In memory of my mother Yolanda, and to my father Robert. To Mike Flood Page for his generosity, Mary and Colin, Julie and the American family. To Jenny and Steve Peacock, John Fordham, Alistair Hatchett, Jim Latter and Robert Lee, for their friendship. Julia Francis and Paul, Cath Blackburn and Eddie for the walks. Hermione Harris and Linda Hall who got used to me not ringing back.
To Tris Penna for the tapes and pictures. Nigel Fountain, Polly Pattullo and my colleagues at the Guardian newspaper. Sandra Hall and Phil Stafford in Australia and especially to Susie Whitehead Pope for giving me house room in Sydney.

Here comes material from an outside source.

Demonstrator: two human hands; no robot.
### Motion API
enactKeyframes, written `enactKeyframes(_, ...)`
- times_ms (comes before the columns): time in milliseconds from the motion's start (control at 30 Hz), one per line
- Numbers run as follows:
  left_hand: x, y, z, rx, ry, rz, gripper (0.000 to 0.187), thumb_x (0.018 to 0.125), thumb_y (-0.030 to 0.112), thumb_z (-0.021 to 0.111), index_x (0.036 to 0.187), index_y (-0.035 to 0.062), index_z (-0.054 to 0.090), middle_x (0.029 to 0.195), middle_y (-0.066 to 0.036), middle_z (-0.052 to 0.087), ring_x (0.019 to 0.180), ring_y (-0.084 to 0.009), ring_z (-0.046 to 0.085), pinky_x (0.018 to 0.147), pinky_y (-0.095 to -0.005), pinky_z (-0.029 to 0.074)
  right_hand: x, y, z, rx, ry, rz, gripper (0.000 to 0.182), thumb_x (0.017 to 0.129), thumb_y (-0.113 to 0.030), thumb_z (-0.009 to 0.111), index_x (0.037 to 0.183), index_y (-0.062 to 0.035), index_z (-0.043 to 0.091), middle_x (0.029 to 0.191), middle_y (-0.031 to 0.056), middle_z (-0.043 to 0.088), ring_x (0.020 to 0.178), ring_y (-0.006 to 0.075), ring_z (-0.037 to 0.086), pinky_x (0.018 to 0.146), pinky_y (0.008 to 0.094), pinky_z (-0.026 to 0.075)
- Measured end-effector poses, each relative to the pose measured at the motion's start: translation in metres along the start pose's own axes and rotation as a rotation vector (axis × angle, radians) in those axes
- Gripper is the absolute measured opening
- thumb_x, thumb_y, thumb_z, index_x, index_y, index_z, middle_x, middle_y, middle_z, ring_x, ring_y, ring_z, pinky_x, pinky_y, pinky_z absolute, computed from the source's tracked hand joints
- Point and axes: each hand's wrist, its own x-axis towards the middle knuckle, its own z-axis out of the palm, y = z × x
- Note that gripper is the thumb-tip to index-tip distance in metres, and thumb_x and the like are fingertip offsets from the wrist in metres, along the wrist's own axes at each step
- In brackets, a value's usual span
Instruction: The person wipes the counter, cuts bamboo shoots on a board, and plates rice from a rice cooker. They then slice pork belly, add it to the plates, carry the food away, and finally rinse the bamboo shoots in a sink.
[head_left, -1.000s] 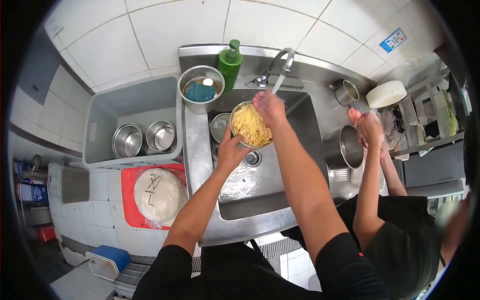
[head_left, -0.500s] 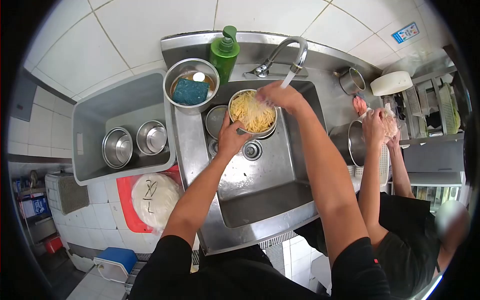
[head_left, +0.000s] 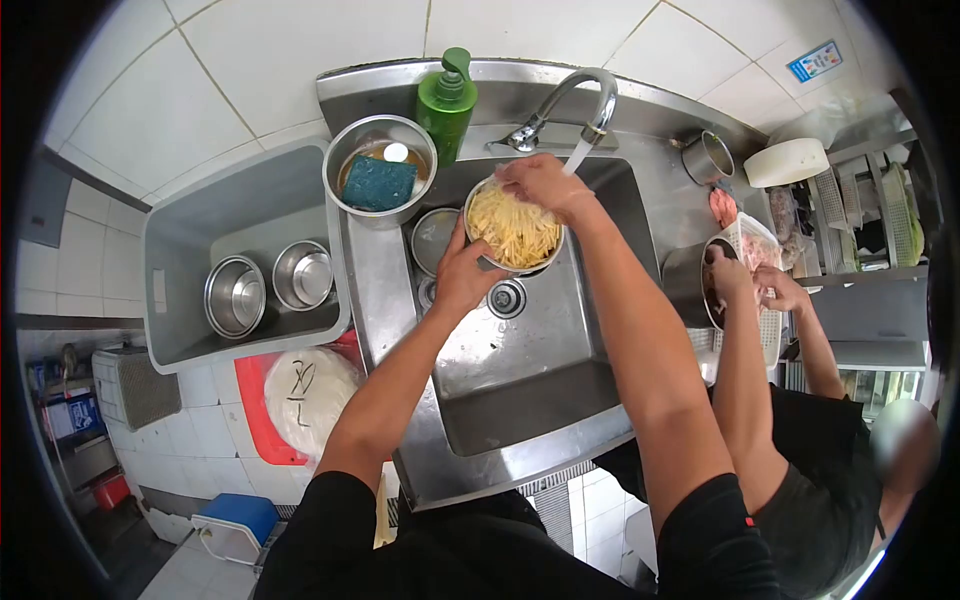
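A steel bowl [head_left: 493, 262] full of pale yellow shredded strips [head_left: 515, 232] is held over the steel sink [head_left: 530, 380]. My left hand [head_left: 463, 274] grips the bowl's near left rim. My right hand [head_left: 540, 182] rests on the strips at the bowl's far edge, fingers bent into them. Water runs from the faucet [head_left: 585, 100] just right of that hand.
A green soap dispenser [head_left: 446, 100] and a steel bowl with a blue sponge [head_left: 379, 183] stand at the sink's back left. A grey tub [head_left: 190, 230] holds two steel bowls. Another bowl [head_left: 432, 240] lies in the sink. At right, a co-worker's hands [head_left: 750, 282] work over a pot [head_left: 690, 285].
My right hand has shifted left from under the water stream onto the strips. The bowl has stayed over the drain. The co-worker's hands have dropped to the pot.
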Motion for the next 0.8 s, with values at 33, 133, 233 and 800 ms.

This book could not have been written without the people across continents who so generously shared their memories of Dusty, only one of whom did not want us to use her real name and so appears as Faye Harris: In Britain Lee Everett-Alkin, Madeline Bell, Simon Bell, Riss Chantelle, Debbie Dannell, Mike Gill, Stevie Holly, Pat Rhodes. In America Peggy Albrecht, Rosie Casals, Jenny Cohen, Marv Greifinger, Billie Jean King, Barry Krost, Suzanne Lacefield, Nancy Lewis, Helene Sellery, Susan Shroeder, Norma Tanega. In Canada Carole Pope, Kevan Staples. In Holland Pieter van der Zwan. In Australia Doug Reece.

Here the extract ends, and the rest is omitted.